The woman’s flaccidity is set off against the spectators’ arousal – some just arriving, others paying their respects or just taking a good look, make way for a trio pressing toward the dais: a mitered bishop bearing his pastoral crook, a tonsured monk, and a courtier or guard sporting a plumed toque and with a baudrier across his chest. He proffers a tray of wine and what appears to be fruit. Flanking these three most central characters are men in a variety of dress and attitudes, some bent in homage.

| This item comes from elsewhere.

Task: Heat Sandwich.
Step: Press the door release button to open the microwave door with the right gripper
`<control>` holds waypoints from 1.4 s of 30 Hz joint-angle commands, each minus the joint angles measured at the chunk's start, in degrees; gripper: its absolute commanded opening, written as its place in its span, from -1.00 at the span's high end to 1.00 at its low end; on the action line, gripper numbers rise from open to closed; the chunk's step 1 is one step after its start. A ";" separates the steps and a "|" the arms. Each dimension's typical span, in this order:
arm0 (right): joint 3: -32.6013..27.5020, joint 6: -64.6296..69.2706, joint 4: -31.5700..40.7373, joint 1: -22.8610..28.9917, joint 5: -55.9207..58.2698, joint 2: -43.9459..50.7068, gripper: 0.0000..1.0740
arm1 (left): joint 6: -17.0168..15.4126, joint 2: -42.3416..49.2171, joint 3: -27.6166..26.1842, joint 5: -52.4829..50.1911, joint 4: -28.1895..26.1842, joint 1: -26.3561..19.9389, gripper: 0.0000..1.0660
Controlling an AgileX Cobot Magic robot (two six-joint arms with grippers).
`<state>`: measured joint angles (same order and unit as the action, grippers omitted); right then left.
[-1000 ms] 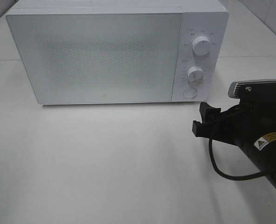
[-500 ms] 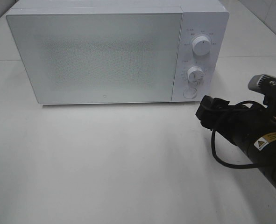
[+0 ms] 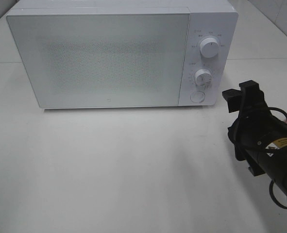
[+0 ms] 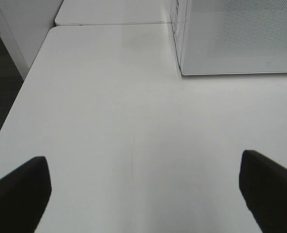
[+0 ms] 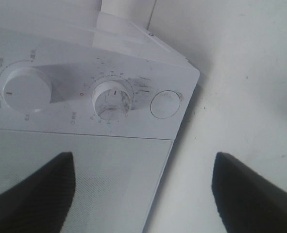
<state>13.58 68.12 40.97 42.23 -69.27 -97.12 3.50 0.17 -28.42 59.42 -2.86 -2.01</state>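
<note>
White counter (image 3: 109, 160) stretches below your left gripper (image 4: 143, 165), spread wide, empty. Your right gripper (image 3: 240, 92), also open and empty, has swung up to face the closed microwave's (image 3: 104, 58) door button (image 3: 197, 96) just ahead. The sandwich isn't in view.

- Right arm (image 3: 274, 155): black, enters over the near right corner of the bench (image 3: 109, 170), with the forearm angled toward the far side.
- Right gripper (image 3: 240, 94): wrist rolled off level. Jaws parted with nothing between them. It is held above the bench near its right edge.
- Left gripper (image 4: 143, 194): jaws spread wide and empty, both dark fingers (image 4: 17, 194) in view. It is held over the bench toward its left edge.
</note>
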 commanded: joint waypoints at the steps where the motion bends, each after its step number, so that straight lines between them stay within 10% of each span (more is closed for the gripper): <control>1: -0.17 7.96 -0.23 0.17 -0.46 0.06 -0.38 | 0.11 1.60 0.17 -0.46 -0.40 -0.11 -0.87; 7: -0.17 12.95 -0.23 0.17 -0.06 -0.06 -0.12 | 0.11 1.60 0.17 -0.46 -0.40 -0.11 -0.87; 15: -0.17 14.15 -0.40 0.17 2.64 -0.06 1.00 | 0.11 1.60 0.17 -0.46 -0.40 -0.11 -0.87; 42: 6.88 18.22 -6.88 -3.04 2.98 -8.77 0.99 | 0.11 1.60 0.17 -0.46 -0.40 -0.11 -0.87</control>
<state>20.00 85.83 35.07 39.53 -66.23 -105.88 3.50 0.17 -28.42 59.42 -2.86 -2.01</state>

Details are clearer in a watercolor that may have served as a study for the oil painting. There one sees round yellow objects on the tray held by the guard, appearing to be less like brioche, as they are sometimes called, than apples (recalling the golden apple in ancient Greek lore that shepherd Paris awards Venus to acknowledge her as the most beautiful among goddesses). Three men at the upper left from our point of view are ecclesiastics; they wear rabats, the Roman collar worn by Catholic clergymen. Another man wears a gendarme-type hat and a red vest (gilet rouge). The man near him is coifed in a perruque, a popular wig from the seventeenth into the early nineteenth centuries worn mostly by lawyers and judges. He proffers what appears to be a book, or a slate, the lettering not fully decipherable. “BAN” can be made out, but the meaning remains obscure. It’s been suggested that those letters are part of the word “BANQUE,” implying that the man is offering up gold in keeping with the “love of gold” syndrome that permeated bourgeois society at the time. I think it’s more likely a whole word signifying an edict. A roll of drum preceding a public proclamation is called (in French, of course) a ban, as is a round of rhythmical applause standing for something like “three cheers for the governor.” Ban can also be a negative, as in the expression, être au ban de la société (to be outlawed by society – “banned,” as in English).
2. Paul Cézanne, The Eternal Feminine. ca. 1876–8. Pencil, watercolor, and gouache. Private collection, Zurich. Photo: Wildenstein Gallery.
Other men, especially those uppermost at the right side, are also wigged. Below them a man in a banded shirt struggles with the only figure in the picture that is, I believe, a woman, grabbing for what looks like a flower fastened behind her ear. This aggressive component appears as well in other renderings to be taken up later. Into the picture plane from the lower right corner, long-haired angels blow heraldry trumpets. A youth in the lower margin, his back to the dais, raises one arm. Like others along the lower edge of the canvas, he is either making way for others or departing. Or is he calling attention to the spectacle?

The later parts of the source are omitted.